Ein Traum – Von Joachim Ringelnatz

Aus der Reihe Epoch Times Poesie - Gedichte und Poesie für Liebhabe
Titelbild
Ein glänzendes Schloß erhob sich kühn und ich sah aus dem Fenster epheugrün ein Märchenkind lauschend sich biegen.Foto: iStock
Epoch Times26. Oktober 2018

Ein Traum

Es war nur ein Traum, doch es war eine Pracht!

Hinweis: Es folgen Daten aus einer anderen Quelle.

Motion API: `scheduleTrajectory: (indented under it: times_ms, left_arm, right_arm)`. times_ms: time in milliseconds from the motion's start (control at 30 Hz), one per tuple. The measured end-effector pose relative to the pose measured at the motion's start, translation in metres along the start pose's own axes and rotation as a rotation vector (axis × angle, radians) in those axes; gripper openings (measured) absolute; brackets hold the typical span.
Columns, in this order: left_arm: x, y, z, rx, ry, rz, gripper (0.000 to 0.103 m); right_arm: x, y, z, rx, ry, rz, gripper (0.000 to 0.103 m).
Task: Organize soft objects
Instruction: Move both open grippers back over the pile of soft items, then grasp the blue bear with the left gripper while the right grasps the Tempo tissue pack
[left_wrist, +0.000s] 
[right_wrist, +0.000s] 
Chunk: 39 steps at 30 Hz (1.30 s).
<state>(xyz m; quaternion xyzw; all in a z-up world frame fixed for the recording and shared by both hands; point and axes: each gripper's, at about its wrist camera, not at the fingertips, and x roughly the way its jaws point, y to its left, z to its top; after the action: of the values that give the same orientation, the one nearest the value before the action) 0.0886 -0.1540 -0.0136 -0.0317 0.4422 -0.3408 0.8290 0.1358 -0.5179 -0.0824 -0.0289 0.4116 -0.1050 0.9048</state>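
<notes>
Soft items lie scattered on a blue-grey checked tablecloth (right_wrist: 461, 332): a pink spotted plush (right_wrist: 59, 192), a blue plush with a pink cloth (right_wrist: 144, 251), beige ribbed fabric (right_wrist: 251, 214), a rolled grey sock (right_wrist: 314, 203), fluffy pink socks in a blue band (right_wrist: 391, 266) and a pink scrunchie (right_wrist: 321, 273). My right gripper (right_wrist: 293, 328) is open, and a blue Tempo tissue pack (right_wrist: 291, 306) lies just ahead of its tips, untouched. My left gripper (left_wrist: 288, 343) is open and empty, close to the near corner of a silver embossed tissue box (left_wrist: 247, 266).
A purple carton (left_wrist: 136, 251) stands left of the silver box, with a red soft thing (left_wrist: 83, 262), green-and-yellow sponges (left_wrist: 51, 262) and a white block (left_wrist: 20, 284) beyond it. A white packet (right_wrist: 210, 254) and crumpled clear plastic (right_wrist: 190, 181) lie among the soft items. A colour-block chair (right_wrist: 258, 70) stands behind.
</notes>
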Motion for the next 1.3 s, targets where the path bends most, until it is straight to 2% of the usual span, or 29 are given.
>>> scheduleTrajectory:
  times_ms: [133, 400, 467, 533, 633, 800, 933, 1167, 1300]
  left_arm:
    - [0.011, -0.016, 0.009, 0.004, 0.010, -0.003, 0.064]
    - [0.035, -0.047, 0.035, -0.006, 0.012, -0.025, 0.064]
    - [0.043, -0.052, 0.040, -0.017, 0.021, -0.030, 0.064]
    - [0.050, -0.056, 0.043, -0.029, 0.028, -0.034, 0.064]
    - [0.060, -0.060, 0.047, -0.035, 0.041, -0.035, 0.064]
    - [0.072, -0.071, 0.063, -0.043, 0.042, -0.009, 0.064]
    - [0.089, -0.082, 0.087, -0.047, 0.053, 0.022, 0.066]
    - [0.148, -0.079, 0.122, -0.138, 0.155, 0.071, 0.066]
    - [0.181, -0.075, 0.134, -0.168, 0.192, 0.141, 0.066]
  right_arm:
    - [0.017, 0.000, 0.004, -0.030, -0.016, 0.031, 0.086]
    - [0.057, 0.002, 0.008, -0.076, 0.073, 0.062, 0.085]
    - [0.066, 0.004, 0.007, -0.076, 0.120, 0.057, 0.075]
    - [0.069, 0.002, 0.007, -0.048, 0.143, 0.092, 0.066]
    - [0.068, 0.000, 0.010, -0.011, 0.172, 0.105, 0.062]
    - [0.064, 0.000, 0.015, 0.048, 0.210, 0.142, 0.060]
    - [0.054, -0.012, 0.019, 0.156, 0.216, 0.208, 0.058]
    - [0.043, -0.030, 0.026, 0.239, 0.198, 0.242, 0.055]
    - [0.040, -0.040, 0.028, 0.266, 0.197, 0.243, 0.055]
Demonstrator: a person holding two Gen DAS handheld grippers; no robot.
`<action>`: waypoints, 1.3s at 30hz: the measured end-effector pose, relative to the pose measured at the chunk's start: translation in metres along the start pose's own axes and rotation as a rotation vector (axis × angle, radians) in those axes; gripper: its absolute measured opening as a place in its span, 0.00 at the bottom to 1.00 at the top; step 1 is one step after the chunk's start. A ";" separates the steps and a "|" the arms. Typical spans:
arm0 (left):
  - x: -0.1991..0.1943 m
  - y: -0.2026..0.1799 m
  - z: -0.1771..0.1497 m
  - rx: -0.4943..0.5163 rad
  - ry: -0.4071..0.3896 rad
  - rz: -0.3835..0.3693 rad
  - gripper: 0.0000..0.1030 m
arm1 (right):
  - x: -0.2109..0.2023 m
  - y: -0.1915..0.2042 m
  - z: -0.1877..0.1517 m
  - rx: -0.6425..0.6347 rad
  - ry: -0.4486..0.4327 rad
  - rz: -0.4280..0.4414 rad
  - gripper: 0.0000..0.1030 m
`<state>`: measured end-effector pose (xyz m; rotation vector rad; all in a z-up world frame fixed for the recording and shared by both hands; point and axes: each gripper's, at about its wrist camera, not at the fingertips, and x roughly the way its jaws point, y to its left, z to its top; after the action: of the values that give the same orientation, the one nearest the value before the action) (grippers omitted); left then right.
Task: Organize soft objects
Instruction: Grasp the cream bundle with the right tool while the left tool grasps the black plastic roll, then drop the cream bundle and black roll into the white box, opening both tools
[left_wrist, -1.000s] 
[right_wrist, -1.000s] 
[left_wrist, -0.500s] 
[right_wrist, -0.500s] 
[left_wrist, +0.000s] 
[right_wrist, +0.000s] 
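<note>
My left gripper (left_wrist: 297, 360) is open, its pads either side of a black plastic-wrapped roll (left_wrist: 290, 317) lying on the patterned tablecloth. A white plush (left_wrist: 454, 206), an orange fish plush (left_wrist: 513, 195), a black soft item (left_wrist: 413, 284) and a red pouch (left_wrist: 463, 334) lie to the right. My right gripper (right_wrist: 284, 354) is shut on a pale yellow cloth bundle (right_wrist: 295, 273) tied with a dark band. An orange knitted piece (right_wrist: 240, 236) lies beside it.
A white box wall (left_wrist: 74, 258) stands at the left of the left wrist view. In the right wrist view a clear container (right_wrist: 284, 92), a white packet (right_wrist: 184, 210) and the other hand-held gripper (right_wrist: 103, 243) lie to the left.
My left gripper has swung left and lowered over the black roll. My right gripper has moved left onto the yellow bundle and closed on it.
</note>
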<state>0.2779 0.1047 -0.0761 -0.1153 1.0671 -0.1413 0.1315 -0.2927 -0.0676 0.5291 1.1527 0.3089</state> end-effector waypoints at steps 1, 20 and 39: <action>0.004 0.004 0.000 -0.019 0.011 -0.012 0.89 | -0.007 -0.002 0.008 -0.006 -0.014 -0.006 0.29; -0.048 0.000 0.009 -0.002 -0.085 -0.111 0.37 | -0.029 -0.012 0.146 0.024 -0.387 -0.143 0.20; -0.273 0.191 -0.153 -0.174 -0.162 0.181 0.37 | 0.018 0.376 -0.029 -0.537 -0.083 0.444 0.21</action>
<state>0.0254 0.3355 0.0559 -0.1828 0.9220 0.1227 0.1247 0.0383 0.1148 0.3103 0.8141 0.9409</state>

Ich glaubte in mondscheinsilberner Nacht

Auf schwellendem Rasen zu liegen.

Ein glänzendes Schloß erhob sich kühn

Und ich sah aus dem Fenster epheugrün

Ein Märchenkind lauschend sich biegen.

Ein Mädchengesicht, so lieb, so traut,

Wie ich es nimmer zuvor geschaut.

Gleich flüssigem Golde erglänzte ihr Haar

Und ich las in dem dunklen Augenpaar

Ein wehmütig banges Erwarten.

Ein leiser Wind erquickte die Luft

Und trug einen süßen, berauschenden Duft

Vom Holunderbusch durch den Garten.

Dort saß an des Springbrunns Sprudelquell

Geigend ein müder Wandergesell.

Und als dann – und das war so schön in dem Traum –

Eine Nachtigall hoch im Lindenbaum

Mit einstimmte in seine Lieder

Und schluchzend sang, wie von Schmerz und Lust,

Da war es, als fiele auf meine Brust

Das Glück wie ein Morgentau nieder. – –

Die alten Linden seufzten im Wind.

Im Schlosse weinte das Märchenkind.

Da flog aus dem Schatten gespenstig vom Dach

Eine Fledermaus auf. Da wurde ich wach

Und alles war plötzlich verschwunden.

Ödes Erwachen. Wie leerer Schaum

Zerronnen war alles, was ich im Traum

So selig geschaut und empfunden. – –

Doch wie ein Trost kams über mich dann:

O glücklich, wer noch so träumen kann!